Cookbooks for Grill Jockeys, Pit Bosses and Other Flame Tamers
You can smell it in the air: millions of long-dormant grills being lit in observance of the rites of warm weather, bright sunshine and long days. 'Tis the season when our nation smells of wood smoke. 'Tis summer: the happiest time of year, as far as I'm concerned.
This time of year is also the most delicious. I am 100-percent convinced that nothing served in any restaurant ever tastes as good as food that you, yourself, cook outdoors with friends on a sunny day. Nothing. No competition. This is not to say that everything that comes off a grill is perfect. The experience, however, is perfect, replete, enough.

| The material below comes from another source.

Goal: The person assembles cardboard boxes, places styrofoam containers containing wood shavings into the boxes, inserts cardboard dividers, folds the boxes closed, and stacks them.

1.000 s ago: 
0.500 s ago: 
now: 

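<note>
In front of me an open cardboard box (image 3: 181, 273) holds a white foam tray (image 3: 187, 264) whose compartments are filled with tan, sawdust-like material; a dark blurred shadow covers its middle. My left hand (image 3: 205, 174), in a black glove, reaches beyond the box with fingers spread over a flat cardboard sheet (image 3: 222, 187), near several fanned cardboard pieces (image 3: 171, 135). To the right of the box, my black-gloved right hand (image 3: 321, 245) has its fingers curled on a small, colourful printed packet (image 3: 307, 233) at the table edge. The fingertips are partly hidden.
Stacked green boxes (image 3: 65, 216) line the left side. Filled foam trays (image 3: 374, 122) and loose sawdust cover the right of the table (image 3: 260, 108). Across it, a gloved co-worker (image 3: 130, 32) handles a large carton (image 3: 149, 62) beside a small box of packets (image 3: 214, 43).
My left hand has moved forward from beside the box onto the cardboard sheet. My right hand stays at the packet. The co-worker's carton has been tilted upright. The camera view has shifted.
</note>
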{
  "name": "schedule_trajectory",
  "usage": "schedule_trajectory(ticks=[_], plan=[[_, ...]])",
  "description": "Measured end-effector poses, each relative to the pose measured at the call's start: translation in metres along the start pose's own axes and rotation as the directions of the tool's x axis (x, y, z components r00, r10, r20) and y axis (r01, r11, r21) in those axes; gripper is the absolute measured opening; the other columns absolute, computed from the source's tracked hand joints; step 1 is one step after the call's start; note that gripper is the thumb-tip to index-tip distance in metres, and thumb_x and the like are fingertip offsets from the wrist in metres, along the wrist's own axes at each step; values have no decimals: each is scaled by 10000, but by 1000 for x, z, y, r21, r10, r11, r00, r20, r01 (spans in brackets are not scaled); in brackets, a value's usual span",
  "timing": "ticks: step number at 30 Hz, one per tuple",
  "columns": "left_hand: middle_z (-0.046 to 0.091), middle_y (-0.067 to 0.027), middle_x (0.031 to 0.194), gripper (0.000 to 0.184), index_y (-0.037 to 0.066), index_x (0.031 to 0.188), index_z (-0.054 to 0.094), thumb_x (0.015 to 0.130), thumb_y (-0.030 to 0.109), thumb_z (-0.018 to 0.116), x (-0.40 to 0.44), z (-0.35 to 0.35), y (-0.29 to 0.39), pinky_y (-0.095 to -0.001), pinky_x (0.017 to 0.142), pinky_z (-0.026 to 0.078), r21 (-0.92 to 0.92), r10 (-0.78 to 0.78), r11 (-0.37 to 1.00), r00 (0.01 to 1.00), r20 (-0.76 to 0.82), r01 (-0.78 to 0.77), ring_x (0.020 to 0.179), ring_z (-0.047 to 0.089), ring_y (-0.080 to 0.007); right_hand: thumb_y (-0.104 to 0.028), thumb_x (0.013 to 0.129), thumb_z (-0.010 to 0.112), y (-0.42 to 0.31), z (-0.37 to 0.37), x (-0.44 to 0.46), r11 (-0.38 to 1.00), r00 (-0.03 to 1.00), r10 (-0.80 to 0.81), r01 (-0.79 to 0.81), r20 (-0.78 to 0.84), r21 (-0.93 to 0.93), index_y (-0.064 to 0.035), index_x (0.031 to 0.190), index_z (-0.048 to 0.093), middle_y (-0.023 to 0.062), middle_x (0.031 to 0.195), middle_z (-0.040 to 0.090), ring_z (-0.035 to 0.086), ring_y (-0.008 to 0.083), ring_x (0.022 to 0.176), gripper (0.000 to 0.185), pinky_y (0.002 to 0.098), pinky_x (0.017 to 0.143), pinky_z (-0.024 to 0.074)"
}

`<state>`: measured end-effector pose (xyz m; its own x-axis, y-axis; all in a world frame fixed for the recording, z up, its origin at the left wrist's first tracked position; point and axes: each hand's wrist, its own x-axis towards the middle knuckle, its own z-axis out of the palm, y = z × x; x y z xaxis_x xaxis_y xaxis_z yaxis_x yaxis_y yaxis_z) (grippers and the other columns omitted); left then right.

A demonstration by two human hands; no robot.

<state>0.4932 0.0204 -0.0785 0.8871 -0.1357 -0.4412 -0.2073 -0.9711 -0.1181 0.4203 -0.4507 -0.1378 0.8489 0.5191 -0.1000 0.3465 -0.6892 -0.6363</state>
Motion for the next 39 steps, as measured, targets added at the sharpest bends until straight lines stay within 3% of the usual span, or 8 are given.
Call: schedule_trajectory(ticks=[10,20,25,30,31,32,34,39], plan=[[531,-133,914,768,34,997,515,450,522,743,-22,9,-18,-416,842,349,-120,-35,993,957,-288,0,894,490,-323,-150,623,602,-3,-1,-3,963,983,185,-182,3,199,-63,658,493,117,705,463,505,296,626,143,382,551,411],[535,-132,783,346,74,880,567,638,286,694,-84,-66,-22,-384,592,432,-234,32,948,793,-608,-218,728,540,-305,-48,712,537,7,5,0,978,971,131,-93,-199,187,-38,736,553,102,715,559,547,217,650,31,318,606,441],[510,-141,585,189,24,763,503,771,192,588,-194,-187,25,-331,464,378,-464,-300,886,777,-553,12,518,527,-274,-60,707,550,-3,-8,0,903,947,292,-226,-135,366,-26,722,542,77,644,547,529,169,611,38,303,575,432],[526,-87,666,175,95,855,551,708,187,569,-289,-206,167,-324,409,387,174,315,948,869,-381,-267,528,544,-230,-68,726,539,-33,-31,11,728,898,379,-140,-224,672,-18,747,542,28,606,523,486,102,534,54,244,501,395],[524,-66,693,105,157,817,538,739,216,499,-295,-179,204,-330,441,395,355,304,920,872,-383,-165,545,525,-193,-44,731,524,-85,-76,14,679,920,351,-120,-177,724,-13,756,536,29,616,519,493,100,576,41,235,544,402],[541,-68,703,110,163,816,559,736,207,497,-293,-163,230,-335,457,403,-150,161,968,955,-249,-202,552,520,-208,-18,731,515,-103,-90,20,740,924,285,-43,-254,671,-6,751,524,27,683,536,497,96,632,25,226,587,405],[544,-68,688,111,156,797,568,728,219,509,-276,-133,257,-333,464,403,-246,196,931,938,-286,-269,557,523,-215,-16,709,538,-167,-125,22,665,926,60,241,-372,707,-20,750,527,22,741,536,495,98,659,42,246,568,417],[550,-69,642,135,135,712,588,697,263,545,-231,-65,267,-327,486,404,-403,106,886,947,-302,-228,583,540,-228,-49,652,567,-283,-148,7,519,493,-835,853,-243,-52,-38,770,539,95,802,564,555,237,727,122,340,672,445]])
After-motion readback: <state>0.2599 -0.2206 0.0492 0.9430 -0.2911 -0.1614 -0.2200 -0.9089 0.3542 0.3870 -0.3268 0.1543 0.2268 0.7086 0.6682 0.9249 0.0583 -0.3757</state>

For this month's cookbook recommendations, I've rounded up four books that approach live-fire cooking from a variety of angles — from grilling to barbecue to smoking and everything in between. Some of these, like the Jamisons' Smoke & Spice, are long-established classics; others, like Adam Perry Lang's Charred & Scruffed, are relative newcomers well on their way to achieving similar status. All are full of valuable instruction and fantastic recipes. So whether you’re a novice grill jockey or a seasoned backyard pit boss, the following four Food Network Library favorites will have you all fired up this summer.
Charred and Scruffed, Adam Perry Lang and Peter Kaminsky (2012)
In this book, Adam — a chef with a serious haute cuisine pedigree — scruffs up everything you thought you knew not only about grilling but about cooking meat. His book is a catalog of brilliant, radically unorthodox techniques. There's "clinching" (cooking directly on the coals), there's "active grilling" ("hot potatoeing" meat on the grill), and then there's "scruffing" (roughing up meat by scoring it or encouraging it to stick and tear in order to increase surface area and get a better crust). In Adam's world, grill marks are a false god, meat should be rested in the middle of cooking, charcoal is grated onto foods as a seasoning, and "low and slow" has nothing on "high and slow" (placing large cuts far from a hot fire). In recipe after recipe, Adam does amazingly right by doing what seems incredibly wrong, and that is his genius.
Smoke & Spice, Cheryl Alters Jamison and Bill Jamison (2004)
This book gets referred to as a bible so often you'd think it had been commissioned by King James. Truth is, since it first came out in 1994, Smoke & Spice has done more to wise up the American public to the difference between grilling (small cuts cooked directly over a flame, hot and fast) and barbecuing (large cuts, indirect heat, smoke, low and slow) than any other book. Smoke & Spice brought barbecue out of the Deep South, and it remains today a go-to resource for all who wish to "graduate from grilling" ("introductory barbecue," as the Jamisons call it) and partake in real-deal barbecuing.
Legends of Texas Barbecue Cookbook, Robb Walsh (2002)
Pit masters squint through smoke, oil-drum smokers billow and grease-stained East Texas ur-BBQ joints come to life in this glorious celebration of the great American folk tradition that is Texas barbecue. In Legends, there's the barbecue baron, Walter Jetton, "the last of the open pit barbecuers," and his Barbecued Beef for 250; there’s the great Tejano barbacoa master, Ray Lopez, and his beef ribs; and there’s the legendary African-American pit boss, Harry Green, and his beef links.
This one's the wild card of the bunch. The author, a Canadian marine biologist born in India, threads a skewer clear around the world, picking up kebab recipes along the way. You'll find Azerbaijani chicken kebabs with sumac and pomegranate, Malian beef kebabs with chile paste and peanuts, Persian lamb kebabs with saffron and lime and on and on. The fact is, when most of the world fires up a grill, most of the time there's a skewer involved. This is rich territory, to say the least, and World of Kebabs may be the most international cookbook in the Food Network Library. Full of erudite chapter introductions and straightforward recipes, there is much to discover here.